:: What the exercise asks ::
Please output the data below exactly as given, starting at its first line and stopping after the line that contains "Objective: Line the".

:: Given material ::
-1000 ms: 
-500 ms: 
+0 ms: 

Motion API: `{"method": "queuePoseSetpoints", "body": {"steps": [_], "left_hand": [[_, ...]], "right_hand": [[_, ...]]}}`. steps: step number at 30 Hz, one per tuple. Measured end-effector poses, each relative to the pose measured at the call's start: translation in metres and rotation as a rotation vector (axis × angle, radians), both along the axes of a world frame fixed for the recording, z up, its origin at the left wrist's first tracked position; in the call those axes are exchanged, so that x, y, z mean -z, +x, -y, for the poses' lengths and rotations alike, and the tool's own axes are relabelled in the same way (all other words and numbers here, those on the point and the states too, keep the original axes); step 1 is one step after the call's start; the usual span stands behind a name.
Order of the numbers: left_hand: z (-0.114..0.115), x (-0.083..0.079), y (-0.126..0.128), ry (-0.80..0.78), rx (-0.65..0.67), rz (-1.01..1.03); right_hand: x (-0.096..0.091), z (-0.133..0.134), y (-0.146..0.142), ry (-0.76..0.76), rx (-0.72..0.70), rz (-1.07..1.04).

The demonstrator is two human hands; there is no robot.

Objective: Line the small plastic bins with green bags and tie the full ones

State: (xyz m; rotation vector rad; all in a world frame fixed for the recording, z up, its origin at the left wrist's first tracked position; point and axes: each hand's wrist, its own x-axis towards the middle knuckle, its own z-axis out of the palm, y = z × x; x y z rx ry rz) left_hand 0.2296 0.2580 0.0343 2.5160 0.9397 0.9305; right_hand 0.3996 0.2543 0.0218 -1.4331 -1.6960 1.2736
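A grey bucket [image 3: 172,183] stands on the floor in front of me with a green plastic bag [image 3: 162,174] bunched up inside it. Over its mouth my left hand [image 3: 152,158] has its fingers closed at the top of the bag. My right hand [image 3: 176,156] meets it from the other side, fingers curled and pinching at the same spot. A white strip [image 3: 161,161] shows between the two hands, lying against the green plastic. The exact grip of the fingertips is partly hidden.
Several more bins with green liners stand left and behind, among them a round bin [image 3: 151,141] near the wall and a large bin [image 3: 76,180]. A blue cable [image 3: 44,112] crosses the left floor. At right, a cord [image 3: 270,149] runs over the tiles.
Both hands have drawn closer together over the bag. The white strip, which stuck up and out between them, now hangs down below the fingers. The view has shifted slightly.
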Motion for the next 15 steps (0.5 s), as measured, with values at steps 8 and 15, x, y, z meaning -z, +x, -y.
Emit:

:: Your solution ::
-1000 ms: 
-500 ms: 
+0 ms: 

Motion API: `{"method": "queuePoseSetpoints", "body": {"steps": [_], "left_hand": [[_, ...]], "right_hand": [[_, ...]]}}`. steps: step number at 30 Hz, one per tuple. Measured end-effector poses, each relative to the pose measured at the call's start: translation in metres and rotation as a rotation vector (axis × angle, radians), both along the axes of a world frame fixed for the recording, z up, its origin at the left wrist's first tracked position; in the call those axes are exchanged, so that x, y, z mean -z, +x, -y, for the poses' lengths and rotations alike, and the tool's own axes are relabelled in the same way (all other words and numbers here, those on the point and the states too, keep the original axes); step 1 is one step after the call's start; the usual span stands behind a name.
Order of the numbers: left_hand: z (-0.114..0.115), x (-0.083..0.079), y (-0.126..0.128), ry (-0.80..0.78), rx (-0.65..0.67), rz (-1.01..1.03); right_hand: x (-0.096..0.091), z (-0.133..0.134), y (-0.146..0.142), ry (-0.76..0.76), rx (-0.72..0.70), rz (-1.07..1.04).

The demonstrator is two human hands; there is no robot.

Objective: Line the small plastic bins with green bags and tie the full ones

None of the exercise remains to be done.